### HOW TO COMPLETE THIS TASK
Find all lines with the word "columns" in the material, then copy them.
---- DATA SEGMENT
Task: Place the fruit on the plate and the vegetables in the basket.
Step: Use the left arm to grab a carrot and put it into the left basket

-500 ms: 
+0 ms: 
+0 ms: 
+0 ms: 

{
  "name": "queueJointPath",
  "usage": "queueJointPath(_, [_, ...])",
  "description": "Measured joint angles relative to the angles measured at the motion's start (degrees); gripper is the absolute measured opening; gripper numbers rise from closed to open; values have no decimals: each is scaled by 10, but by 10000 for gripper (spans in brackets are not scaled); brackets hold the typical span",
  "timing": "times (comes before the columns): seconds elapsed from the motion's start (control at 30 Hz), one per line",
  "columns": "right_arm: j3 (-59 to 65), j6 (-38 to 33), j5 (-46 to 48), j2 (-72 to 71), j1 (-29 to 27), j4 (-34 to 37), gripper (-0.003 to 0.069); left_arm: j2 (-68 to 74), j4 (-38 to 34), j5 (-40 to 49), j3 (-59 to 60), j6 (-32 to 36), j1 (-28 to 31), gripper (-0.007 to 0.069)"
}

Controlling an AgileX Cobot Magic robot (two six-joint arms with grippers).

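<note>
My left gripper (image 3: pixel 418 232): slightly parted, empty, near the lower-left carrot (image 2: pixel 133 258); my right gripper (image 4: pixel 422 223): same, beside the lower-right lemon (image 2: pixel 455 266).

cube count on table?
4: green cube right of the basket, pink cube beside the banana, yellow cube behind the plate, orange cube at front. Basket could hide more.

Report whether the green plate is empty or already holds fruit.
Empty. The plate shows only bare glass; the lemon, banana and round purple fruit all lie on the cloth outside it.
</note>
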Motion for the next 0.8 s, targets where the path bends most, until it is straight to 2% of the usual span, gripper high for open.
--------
### ANSWER TO THIS PROBLEM
  "timing": "times (comes before the columns): seconds elapsed from the motion's start (control at 30 Hz), one per line",
  "columns": "right_arm: j3 (-59 to 65), j6 (-38 to 33), j5 (-46 to 48), j2 (-72 to 71), j1 (-29 to 27), j4 (-34 to 37), gripper (-0.003 to 0.069); left_arm: j2 (-68 to 74), j4 (-38 to 34), j5 (-40 to 49), j3 (-59 to 60), j6 (-32 to 36), j1 (-28 to 31), gripper (-0.007 to 0.069)"

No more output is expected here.